The general lay on his back attached to a selection of tubes and monitors. It smelt of antiseptic wash and something Crane thought was akin to toffee. The captain who’d shown him here was a short man, his hair turning silver at the temples. He was wearing a pair of metal-rimmed eyeglasses halfway down his Roman nose and spoke so quietly that Crane had difficulty understanding him.
“How is he?” Crane said, although he felt stupid as soon as the words had come out of his mouth.
“Recuperating. But in truth that’s a misnomer. He’s still in a coma. Still unconscious. We’re feeding him through a nasogastric tube and he’s got a catheter. I won’t go into any more details,” the captain said. “You can have five minutes.”
“Thanks,” Crane said.
He watched the doctor open the steel door and leave before looking back at the general.
“You’re safe,” he said to the general. “But you and me know that safe is an illusion. Right? Remember that US officer, the Muslim psychiatrist who went on a killing spree at a base. No one’s safe, any more, right?”

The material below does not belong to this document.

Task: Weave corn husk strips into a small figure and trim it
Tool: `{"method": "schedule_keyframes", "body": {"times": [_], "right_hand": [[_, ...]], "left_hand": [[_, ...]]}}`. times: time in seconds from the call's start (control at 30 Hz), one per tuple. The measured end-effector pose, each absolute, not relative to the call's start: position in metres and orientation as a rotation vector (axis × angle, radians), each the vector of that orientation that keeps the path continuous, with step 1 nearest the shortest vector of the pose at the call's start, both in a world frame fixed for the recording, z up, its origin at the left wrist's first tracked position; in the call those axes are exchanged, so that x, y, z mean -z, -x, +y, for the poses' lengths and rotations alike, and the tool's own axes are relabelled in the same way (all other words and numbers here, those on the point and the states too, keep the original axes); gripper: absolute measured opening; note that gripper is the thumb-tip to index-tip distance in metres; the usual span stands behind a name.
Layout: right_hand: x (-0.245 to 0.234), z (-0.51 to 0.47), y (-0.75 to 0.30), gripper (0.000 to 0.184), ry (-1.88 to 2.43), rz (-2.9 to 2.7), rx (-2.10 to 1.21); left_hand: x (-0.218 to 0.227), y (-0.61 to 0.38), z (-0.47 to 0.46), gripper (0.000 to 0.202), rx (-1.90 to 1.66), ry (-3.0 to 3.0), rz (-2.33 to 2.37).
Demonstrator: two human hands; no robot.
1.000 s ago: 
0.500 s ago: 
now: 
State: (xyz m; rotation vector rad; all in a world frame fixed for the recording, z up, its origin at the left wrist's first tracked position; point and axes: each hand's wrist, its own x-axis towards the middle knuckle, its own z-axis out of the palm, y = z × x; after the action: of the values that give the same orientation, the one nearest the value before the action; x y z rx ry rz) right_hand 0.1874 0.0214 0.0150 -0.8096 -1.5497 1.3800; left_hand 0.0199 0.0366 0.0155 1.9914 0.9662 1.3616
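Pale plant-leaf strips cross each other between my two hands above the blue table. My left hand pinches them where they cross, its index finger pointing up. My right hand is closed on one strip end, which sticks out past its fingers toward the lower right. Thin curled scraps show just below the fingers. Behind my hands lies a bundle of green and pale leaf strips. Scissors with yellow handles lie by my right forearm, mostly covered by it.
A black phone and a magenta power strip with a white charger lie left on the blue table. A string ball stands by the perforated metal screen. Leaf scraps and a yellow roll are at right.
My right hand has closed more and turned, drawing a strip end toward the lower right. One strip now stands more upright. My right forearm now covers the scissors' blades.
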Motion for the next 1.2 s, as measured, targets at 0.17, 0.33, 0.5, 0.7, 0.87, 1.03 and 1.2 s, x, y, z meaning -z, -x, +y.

Crane felt as morose as he could remember feeling, and he wasn’t cheery by nature. “So you need to get up outta that bed and get back to what you do best. You die in bed, general. And your country needs you, by God.”
With that Crane saw a flicker of movement, as the general’s left forefinger rose and fell a fraction on the white blanket. He appeared to regain a modicum of consciousness, although his eyelids were still closed, the eyeballs moving around frantically underneath as if he was in REM sleep. Crane thought it might be an involuntary spasm, but he kept talking for a further few minutes.
Suddenly the general’s mouth seemed to tremble beneath the clear respirator. He coughed, his finger shuddered. “My boy?” he breathed.
More than a little taken aback, Crane thought for a moment. He sure as hell didn’t want the general to have a relapse, so he moved forwards and knelt down, his head parallel with the patient’s. He lied, saying that Tom’s vacation had been cancelled due to an emergency assignment to Russia.